Sampling discretization in Orlicz spaces
Egor Kosov, Sergey Tikhonov
TL;DR
This work develops a comprehensive framework for discretizing integral Orlicz norms on finite-dimensional subspaces of continuous functions. By combining Nikolskii-type inequalities, entropy numbers, and Talagrand-type chaining (via GMPT07), the authors prove that, for a broad class of ${\bf \Phi}$-functions $\Phi$, a number of sampling points $m$ of order $\Phi((BN)^{1/\min\{p,2\}})(\log BN)^3$ suffices to preserve the $\|\cdot\|_{\Phi}$-norm on an $N$-dimensional subspace up to a relative error $\varepsilon$. They extend these results to one-sided discretization for arbitrary subspaces, develop weighted discretization schemes, and apply the findings to sampling recovery, deriving upper bounds on sampling numbers in Orlicz norms in terms of Kolmogorov widths, with explicit forms for model Phi-functions such as ${\Phi_{p,\alpha,\beta}}$ and ${\Phi_q}$. The results provide a bridge between continuous Orlicz norms and discrete sampling schemes, enabling effective reconstruction and error control in norms near $L^2$ and beyond.

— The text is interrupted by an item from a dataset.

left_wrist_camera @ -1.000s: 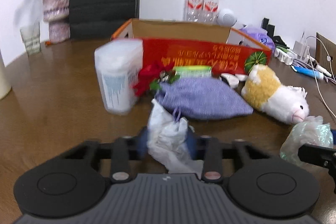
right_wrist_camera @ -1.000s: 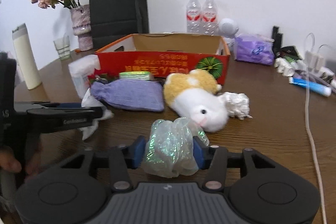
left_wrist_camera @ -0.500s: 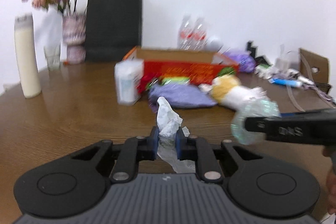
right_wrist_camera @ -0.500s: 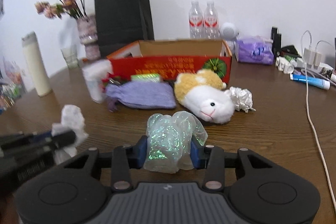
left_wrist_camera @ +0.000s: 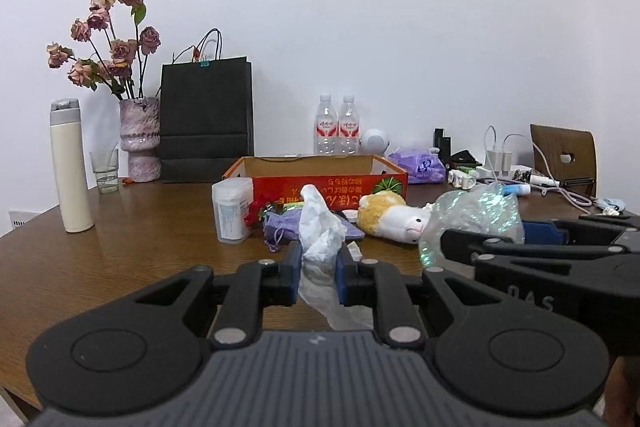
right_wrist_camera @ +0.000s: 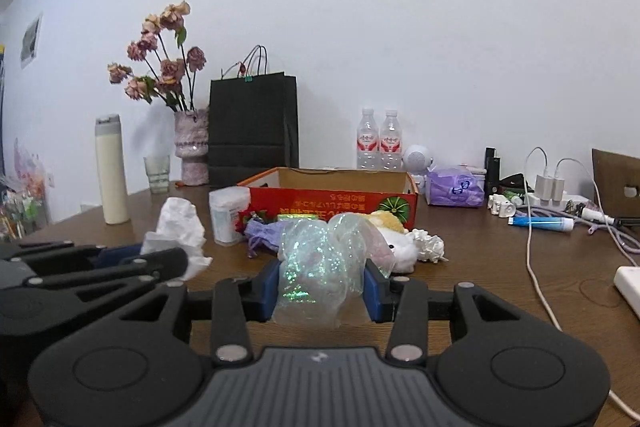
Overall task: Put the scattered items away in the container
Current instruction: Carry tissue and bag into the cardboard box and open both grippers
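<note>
My left gripper (left_wrist_camera: 318, 277) is shut on a crumpled white plastic bag (left_wrist_camera: 320, 231) and holds it above the table; the bag also shows in the right wrist view (right_wrist_camera: 180, 227). My right gripper (right_wrist_camera: 320, 285) is shut on a shimmery iridescent wrapper (right_wrist_camera: 320, 267), also in the left wrist view (left_wrist_camera: 472, 217). The red open cardboard box (left_wrist_camera: 320, 183) (right_wrist_camera: 332, 197) stands further back. In front of it lie a purple pouch (right_wrist_camera: 264, 233), a plush toy (left_wrist_camera: 392, 219), a white plastic jar (left_wrist_camera: 232, 209), a red flower (right_wrist_camera: 250, 217) and a crumpled white ball (right_wrist_camera: 428, 247).
A black paper bag (left_wrist_camera: 206, 119), a vase of dried roses (left_wrist_camera: 140, 139), a cream flask (left_wrist_camera: 70, 167), a glass (left_wrist_camera: 105, 171) and two water bottles (left_wrist_camera: 338, 131) stand at the back. Cables and chargers (right_wrist_camera: 552, 195) clutter the right side, with a tube (right_wrist_camera: 540, 221).
Both grippers have pulled back and risen from the pile with their loads. The scene now looks farther away. The left gripper closed tighter on the white bag.
</note>
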The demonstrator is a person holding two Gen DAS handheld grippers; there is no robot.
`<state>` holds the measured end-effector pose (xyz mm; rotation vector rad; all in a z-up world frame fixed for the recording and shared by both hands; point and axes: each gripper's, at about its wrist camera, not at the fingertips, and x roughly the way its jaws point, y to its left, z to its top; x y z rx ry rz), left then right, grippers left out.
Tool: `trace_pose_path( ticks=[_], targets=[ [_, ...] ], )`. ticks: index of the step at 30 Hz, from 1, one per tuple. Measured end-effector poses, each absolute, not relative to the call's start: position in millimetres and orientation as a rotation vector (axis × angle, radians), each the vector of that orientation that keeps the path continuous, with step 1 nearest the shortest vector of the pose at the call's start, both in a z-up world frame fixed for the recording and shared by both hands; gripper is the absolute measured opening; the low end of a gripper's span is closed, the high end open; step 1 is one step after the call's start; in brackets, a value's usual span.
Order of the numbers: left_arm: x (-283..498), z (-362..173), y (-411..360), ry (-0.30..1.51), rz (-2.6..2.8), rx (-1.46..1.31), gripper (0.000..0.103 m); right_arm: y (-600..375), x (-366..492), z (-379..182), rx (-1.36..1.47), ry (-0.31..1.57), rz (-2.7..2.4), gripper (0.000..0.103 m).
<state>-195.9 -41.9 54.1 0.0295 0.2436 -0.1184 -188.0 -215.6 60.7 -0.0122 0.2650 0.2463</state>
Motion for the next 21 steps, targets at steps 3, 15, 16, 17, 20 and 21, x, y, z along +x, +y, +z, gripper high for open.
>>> trace_pose_path(
  ticks=[3, 15, 16, 17, 20, 21],
  targets=[
    [-193.2, 56.6, -41.0, 0.229, -0.117, 0.023, 0.018, -214.3, -185.9, 60.8, -0.015, 0.267, 0.246, 0.041],
    [7.8, 159.3, -17.6, 0.378, -0.242, -0.08, 0.018, -237.5, -14.3, 147.5, 0.033, 0.346, 0.282, 0.041],
    [42.4, 168.6, -19.3, 0.431, -0.274, -0.091, 0.019, -238.4, 15.7, 159.6, 0.032, 0.376, 0.29, 0.041],
    [76.4, 174.5, -21.2, 0.488, -0.303, -0.105, 0.019, -240.0, 44.3, 169.3, 0.035, 0.402, 0.291, 0.042],
    [177.5, 174.9, -32.6, 0.672, -0.348, -0.16, 0.019, -239.3, 142.4, 191.1, 0.041, 0.531, 0.295, 0.042],
    [205.3, 170.8, -36.3, 0.715, -0.33, -0.173, 0.019, -238.1, 175.5, 193.9, 0.039, 0.575, 0.283, 0.042]
  ],
)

Overall, the paper advances the theory of discretization in Orlicz spaces and offers practical implications for sampling and recovery in high-dimensional approximation.
Abstract
We obtain new sampling discretization results in Orlicz norms on finite dimensional spaces. As applications, we study sampling recovery problems, where the error of the recovery process is calculated with respect to different Orlicz norms. In particular, we are interested in the recovery by linear methods in the norms close to $L^2$.